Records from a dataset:

[Start of Attachment]

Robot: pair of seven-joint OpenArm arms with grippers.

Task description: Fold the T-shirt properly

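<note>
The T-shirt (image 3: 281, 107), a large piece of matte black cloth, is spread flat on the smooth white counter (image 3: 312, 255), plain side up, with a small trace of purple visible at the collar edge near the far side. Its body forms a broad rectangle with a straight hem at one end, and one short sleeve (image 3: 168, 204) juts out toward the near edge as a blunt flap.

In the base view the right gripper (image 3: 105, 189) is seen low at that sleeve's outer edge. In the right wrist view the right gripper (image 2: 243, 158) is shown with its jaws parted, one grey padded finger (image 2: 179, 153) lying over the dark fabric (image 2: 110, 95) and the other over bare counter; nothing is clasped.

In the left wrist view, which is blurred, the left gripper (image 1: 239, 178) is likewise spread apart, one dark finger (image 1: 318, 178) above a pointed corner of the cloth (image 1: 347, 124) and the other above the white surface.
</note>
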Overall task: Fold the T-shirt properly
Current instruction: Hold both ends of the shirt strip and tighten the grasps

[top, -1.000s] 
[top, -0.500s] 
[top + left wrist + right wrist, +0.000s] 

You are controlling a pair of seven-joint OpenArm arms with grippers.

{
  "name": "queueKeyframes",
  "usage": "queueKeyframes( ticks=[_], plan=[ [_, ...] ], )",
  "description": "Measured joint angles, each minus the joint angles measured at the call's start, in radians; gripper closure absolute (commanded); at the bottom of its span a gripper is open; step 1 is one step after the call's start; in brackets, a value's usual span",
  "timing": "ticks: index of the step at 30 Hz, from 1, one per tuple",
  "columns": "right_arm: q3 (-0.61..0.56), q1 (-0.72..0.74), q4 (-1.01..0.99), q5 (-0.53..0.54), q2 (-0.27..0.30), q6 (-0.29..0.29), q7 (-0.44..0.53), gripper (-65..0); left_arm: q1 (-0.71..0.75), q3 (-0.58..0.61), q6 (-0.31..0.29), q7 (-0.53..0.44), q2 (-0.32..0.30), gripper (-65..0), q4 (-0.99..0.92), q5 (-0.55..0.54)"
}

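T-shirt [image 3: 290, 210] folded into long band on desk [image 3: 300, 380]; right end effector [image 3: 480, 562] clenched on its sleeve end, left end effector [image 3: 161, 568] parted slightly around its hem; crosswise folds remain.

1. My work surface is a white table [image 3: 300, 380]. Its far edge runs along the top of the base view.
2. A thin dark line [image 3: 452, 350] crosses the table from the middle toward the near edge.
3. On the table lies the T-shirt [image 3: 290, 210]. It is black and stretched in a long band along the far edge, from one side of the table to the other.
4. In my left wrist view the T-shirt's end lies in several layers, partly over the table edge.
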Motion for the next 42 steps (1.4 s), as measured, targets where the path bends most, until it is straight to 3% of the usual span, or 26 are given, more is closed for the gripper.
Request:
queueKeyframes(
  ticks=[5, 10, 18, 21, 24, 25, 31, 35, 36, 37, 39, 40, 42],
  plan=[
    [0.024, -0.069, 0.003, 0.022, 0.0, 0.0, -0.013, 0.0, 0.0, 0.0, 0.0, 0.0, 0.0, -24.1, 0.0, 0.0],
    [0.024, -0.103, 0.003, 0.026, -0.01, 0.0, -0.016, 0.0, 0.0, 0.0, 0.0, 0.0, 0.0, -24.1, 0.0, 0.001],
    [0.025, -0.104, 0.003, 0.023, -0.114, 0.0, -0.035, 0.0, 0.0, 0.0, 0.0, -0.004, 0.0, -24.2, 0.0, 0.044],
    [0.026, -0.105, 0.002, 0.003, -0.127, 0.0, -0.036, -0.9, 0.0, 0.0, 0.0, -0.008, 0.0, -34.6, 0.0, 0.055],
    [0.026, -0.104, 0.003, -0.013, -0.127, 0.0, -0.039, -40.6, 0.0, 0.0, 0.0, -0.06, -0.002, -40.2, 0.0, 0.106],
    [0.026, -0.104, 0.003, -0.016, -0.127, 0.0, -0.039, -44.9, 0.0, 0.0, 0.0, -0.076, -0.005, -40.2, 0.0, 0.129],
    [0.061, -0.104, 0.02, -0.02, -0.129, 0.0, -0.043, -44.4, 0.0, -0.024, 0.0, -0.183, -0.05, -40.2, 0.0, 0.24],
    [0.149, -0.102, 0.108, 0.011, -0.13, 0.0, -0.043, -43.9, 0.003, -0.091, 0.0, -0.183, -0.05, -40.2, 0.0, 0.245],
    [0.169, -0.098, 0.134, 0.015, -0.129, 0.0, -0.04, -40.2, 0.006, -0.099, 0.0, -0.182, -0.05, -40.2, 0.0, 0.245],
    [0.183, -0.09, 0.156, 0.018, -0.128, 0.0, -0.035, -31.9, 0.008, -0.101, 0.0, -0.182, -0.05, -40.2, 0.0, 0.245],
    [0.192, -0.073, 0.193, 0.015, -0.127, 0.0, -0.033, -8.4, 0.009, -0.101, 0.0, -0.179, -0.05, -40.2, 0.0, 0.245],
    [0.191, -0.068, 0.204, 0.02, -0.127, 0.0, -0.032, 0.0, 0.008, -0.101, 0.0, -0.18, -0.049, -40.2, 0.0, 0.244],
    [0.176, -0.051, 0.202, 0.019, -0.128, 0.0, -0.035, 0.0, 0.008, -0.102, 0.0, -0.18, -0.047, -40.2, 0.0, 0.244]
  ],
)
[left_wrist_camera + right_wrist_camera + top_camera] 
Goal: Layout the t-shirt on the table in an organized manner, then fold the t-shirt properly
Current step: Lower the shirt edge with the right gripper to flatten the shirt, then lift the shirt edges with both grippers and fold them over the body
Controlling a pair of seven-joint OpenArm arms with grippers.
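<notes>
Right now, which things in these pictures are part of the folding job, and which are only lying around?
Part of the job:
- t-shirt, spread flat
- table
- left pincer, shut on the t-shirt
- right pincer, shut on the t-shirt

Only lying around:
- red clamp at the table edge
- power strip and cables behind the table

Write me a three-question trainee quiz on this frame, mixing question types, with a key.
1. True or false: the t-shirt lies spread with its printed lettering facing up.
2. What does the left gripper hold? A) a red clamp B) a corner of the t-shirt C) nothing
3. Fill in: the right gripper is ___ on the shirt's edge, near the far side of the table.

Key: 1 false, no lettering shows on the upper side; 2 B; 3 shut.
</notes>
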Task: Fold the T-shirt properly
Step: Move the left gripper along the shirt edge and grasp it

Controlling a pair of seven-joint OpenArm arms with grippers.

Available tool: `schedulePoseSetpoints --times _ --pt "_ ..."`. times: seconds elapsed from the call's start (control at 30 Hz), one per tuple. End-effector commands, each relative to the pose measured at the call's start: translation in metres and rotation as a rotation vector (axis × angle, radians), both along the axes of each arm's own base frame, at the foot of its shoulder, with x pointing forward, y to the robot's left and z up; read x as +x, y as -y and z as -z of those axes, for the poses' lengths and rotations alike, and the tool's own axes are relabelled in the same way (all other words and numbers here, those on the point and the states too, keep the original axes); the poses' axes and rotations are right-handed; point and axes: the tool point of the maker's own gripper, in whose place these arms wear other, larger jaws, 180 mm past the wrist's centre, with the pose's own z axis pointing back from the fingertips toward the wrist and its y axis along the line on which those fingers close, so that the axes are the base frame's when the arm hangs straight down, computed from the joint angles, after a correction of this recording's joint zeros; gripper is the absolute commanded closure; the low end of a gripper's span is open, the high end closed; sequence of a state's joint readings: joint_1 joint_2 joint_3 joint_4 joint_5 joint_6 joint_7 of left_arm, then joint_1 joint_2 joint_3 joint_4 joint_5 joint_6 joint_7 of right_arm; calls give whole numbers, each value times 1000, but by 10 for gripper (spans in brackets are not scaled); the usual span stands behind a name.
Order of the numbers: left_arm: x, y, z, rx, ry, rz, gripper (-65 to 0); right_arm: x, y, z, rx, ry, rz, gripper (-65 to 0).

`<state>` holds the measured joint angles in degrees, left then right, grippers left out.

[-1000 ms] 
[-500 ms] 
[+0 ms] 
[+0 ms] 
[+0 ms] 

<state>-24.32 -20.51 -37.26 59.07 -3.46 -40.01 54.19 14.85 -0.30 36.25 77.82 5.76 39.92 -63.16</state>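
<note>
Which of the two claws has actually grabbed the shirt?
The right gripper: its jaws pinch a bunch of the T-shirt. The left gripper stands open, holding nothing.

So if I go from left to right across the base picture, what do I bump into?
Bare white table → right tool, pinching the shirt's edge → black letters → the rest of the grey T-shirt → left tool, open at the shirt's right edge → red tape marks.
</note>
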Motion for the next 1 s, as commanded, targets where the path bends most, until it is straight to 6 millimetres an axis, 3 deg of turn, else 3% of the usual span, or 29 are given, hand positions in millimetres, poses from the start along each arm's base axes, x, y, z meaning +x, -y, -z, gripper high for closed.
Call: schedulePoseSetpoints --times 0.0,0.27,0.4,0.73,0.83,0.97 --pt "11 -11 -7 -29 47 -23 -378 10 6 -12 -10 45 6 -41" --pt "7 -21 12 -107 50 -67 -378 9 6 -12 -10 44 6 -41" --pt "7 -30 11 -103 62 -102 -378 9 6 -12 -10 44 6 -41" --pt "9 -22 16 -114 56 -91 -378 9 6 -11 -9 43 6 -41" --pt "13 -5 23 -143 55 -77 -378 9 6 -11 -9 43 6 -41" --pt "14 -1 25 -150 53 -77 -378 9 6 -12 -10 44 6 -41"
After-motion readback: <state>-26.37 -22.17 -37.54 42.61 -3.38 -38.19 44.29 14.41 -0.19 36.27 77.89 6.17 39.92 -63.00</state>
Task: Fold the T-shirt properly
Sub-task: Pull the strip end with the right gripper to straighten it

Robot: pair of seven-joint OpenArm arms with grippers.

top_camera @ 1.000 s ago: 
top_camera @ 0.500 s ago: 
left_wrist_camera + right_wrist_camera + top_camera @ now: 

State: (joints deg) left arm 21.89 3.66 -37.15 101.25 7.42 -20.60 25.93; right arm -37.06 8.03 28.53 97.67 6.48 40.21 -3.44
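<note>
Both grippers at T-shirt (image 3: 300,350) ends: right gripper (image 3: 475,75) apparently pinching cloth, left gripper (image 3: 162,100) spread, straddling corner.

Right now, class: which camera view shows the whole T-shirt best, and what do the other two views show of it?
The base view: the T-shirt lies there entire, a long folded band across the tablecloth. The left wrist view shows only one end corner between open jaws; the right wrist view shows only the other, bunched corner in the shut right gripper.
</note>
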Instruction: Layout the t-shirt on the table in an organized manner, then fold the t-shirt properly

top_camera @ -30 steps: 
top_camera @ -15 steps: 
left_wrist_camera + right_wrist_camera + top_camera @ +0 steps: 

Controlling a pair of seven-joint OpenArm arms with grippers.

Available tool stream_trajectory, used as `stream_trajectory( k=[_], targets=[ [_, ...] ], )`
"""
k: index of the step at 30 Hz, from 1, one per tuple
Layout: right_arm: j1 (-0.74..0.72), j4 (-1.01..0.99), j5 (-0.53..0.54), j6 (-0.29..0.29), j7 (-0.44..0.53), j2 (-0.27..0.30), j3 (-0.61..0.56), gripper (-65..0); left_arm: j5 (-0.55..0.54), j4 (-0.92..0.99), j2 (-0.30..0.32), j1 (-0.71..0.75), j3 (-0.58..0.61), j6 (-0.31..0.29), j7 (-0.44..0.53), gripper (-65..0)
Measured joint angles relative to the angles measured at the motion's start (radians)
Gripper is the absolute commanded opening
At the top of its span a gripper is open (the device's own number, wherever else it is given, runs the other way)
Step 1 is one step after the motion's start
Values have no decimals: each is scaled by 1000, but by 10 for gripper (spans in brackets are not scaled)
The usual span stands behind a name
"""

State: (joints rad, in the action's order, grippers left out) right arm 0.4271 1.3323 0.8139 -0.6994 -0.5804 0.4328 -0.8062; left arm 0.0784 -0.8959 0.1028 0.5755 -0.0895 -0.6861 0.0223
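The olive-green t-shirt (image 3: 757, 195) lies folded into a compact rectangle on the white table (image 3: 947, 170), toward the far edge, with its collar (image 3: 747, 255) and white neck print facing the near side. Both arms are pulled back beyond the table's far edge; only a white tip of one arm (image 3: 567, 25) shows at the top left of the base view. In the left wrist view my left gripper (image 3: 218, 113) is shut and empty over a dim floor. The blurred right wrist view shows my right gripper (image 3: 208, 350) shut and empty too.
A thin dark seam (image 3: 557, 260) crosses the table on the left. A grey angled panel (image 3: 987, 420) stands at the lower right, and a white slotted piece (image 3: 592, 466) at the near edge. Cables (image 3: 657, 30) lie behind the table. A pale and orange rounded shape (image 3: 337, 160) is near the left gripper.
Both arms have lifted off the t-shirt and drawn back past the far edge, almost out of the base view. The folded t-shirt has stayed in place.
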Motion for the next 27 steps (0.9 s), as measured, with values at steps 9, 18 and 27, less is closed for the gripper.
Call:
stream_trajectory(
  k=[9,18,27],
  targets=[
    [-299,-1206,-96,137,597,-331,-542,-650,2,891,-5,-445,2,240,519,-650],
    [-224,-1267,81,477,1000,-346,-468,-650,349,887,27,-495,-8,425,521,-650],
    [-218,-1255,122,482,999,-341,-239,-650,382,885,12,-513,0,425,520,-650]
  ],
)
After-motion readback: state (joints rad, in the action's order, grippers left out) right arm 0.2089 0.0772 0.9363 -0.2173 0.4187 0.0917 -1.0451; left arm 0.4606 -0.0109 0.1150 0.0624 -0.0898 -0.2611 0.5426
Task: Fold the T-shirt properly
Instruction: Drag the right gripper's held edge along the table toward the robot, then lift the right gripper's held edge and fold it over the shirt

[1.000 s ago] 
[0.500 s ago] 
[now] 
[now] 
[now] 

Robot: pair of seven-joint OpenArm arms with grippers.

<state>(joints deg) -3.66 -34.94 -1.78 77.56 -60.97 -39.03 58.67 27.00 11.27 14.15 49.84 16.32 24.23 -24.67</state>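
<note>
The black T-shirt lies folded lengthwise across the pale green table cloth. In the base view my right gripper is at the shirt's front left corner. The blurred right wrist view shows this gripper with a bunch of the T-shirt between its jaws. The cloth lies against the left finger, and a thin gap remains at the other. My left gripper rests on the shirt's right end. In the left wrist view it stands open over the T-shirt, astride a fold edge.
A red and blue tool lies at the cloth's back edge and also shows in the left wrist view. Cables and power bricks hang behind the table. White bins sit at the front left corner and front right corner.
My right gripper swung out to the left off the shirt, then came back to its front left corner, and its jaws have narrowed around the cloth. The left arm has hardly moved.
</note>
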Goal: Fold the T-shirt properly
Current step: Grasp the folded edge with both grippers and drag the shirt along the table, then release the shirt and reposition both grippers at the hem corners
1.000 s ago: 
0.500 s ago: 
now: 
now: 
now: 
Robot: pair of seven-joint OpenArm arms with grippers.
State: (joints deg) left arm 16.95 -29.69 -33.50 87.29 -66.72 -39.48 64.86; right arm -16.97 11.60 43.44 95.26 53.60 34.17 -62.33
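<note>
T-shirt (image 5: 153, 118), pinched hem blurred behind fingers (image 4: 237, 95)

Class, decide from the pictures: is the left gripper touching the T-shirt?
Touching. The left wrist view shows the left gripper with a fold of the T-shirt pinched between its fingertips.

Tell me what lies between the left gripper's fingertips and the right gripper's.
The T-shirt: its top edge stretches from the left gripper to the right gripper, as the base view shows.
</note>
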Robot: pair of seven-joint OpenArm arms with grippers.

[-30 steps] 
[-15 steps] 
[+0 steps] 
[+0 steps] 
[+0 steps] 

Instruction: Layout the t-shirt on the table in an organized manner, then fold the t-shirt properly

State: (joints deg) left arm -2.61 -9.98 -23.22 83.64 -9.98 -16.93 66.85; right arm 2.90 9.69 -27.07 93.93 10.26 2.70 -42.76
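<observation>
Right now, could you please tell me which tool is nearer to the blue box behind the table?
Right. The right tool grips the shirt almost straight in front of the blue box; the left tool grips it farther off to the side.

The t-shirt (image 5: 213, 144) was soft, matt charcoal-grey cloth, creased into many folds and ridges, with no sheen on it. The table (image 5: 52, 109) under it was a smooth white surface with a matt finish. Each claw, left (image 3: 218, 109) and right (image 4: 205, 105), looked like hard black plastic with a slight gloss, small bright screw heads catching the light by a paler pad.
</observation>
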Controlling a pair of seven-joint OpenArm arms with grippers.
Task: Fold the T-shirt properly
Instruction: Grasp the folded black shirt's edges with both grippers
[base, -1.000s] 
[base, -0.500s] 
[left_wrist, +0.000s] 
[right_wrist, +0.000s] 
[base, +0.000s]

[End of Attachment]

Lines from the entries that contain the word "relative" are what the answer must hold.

Available tool: `schedulePoseSetpoints --times _ --pt "_ ..."`. times: seconds elapsed from the call's start (control at 30 Hz), one per tuple. End-effector commands, each relative to the pose measured at the call's start: translation in metres and rotation as a rotation vector (axis × angle, radians), both along the axes of each arm's own base frame, at the foot of its shoulder, with x pointing forward, y to the robot's left and z up; read x as +x, y as -y and z as -z of those axes, for the poses' lengths and rotations alike, and the tool's own axes are relabelled in the same way (all other words and numbers here, those on the point and the states too, keep the original axes); the poses' axes and rotations are right-handed; point and axes: the tool point of the maker's own gripper, in whose place these arms wear other, larger jaws, 180 mm past the wrist's centre, with the pose's own z axis pointing back from the fingertips toward the wrist and its y axis along the line on which those fingers close, so that the axes are the base frame's when the arm hangs straight down, computed from the joint angles, after a correction of this recording's joint zeros; gripper is the absolute commanded closure; the low end of a gripper's span is open, the high end closed; sequence of a state's joint readings: joint_1 joint_2 joint_3 joint_4 joint_5 joint_6 joint_7 of left_arm, then joint_1 joint_2 joint_3 joint_4 joint_5 joint_6 joint_7 of right_arm; calls give whole numbers, each value times 1000, but by 10 for gripper (spans in brackets are not scaled); the usual span stands behind a name.
Measured joint angles relative to the angles measured at the motion's start (radians)

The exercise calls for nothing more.